Abstract

   Clear cell renal cell carcinoma (ccRCC) is the most common and most
   aggressive form of renal cell cancer (RCC). The incidence of RCC has
   increased steadily in recent years. The pathogenesis of renal cell
   cancer remains poorly understood. Many of the tumor suppressor genes,
   oncogenes, and dysregulated pathways in ccRCC need to be revealed for
   improvement of the overall clinical outlook of the disease. Here, we
   developed a systems biology approach to prioritize the somatic mutated
   genes that lead to dysregulation of pathways in ccRCC. The method
   integrated multi-layer information to infer causative mutations and
   disease genes. First, we identified differential gene modules in ccRCC
   by coupling transcriptome and protein-protein interactions. Each of
   these modules consisted of interacting genes that were involved in
   similar biological processes and their combined expression alterations
   were significantly associated with disease type. Then, subsequent gene
   module-based eQTL analysis revealed somatic mutated genes that had
   driven the expression alterations of differential gene modules. Our
   study yielded a list of candidate disease genes, including several
   known ccRCC causative genes such as BAP1 and PBRM1, as well as novel
   genes such as NOD2, RRM1, CSRNP1, SLC4A2, TTLL1 and CNTN1. The
   differential gene modules and their driver genes revealed by our study
   provided a new perspective for understanding the molecular mechanisms
   underlying the disease. Moreover, we validated the results in
   independent ccRCC patient datasets. Our study provided a new method for
   prioritizing disease genes and pathways.

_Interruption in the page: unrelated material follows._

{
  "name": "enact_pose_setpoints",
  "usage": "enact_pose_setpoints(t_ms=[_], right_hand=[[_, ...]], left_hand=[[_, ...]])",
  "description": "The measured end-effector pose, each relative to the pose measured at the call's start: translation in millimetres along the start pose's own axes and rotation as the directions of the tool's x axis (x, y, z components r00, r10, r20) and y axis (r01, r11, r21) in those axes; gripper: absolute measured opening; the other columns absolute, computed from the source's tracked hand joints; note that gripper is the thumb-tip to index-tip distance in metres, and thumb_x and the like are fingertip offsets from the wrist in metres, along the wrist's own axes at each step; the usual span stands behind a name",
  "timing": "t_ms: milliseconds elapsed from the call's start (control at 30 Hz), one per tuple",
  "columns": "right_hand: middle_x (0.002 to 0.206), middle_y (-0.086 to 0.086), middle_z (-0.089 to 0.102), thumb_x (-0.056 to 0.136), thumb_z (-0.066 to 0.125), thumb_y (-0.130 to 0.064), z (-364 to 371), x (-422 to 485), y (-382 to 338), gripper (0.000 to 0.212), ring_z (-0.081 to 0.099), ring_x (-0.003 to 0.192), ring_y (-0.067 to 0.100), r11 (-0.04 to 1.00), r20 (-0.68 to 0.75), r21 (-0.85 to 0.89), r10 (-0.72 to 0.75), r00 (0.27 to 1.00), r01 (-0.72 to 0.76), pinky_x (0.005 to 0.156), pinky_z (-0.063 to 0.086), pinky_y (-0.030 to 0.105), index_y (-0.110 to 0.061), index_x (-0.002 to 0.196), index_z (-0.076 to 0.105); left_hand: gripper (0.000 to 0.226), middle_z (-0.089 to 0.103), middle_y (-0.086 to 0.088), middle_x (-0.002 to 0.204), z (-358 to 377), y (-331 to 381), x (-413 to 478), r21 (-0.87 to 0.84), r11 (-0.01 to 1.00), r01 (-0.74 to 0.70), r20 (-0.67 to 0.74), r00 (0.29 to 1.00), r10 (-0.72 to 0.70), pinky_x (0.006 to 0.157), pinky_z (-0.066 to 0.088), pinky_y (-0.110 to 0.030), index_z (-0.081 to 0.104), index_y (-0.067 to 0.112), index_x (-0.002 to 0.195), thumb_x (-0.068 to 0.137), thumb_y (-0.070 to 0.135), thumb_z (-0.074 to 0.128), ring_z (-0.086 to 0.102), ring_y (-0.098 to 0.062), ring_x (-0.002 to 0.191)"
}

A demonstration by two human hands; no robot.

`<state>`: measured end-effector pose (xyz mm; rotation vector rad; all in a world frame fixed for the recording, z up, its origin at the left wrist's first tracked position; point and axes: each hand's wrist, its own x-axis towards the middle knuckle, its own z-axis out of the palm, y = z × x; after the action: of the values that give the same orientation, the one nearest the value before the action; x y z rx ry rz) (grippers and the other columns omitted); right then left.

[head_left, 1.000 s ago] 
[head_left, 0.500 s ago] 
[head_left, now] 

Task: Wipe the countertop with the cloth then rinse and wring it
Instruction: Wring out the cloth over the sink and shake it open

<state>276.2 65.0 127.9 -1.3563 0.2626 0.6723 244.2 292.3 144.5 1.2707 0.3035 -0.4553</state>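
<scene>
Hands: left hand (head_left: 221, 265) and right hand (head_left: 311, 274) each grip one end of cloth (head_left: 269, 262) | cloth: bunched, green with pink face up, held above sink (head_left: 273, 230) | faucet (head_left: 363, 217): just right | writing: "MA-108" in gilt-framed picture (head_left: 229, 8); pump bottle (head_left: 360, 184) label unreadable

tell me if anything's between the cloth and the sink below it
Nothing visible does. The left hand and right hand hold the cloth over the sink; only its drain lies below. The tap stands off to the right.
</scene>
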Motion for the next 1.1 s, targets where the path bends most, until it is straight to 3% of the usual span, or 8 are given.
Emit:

   Abbreviations: RCC, Renal cell cancer; ccRCC, Clear cell renal cell
   carcinoma; eQTL, Expression quantitative trait loci; SVM, Support
   vector machine; TCGA, The Cancer Genome Atlas; KEGG, Kyoto Encyclopedia
   of Genes and Genomes; DEG, Differentially expressed gene; DGM,
   Differential gene module; AUC, Area Under Curve; ROC, Receiver
   Operating Characteristic

   Keywords: ccRCC, Causative mutation, Pathways, Protein-protein
   interaction, Gene module, eQTL

1. Introduction

   Kidney cancer is the sixth most common form of cancer for men and the
   tenth most common form of cancer for women. In 2016, over 63,000 newly
   diagnosed cases and 14,400 kidney cancer deaths were reported in the
   United States [34][1]. The vast majority of kidney cancers are renal
   cell carcinomas (RCC), among which nearly 75% are clear cell renal cell
   carcinomas (ccRCC) [35][2]. Despite recent advances, metastatic RCC
   remains largely an incurable disease [36][3], [37][4]. Patients with
   this disease often have no apparent symptoms or laboratory
   abnormalities in the early stages. The incidence of ccRCC has been
   rising steadily in recent years due to the prevalence of adverse
   lifestyle changes and exposure to toxins such as smoke [38][5].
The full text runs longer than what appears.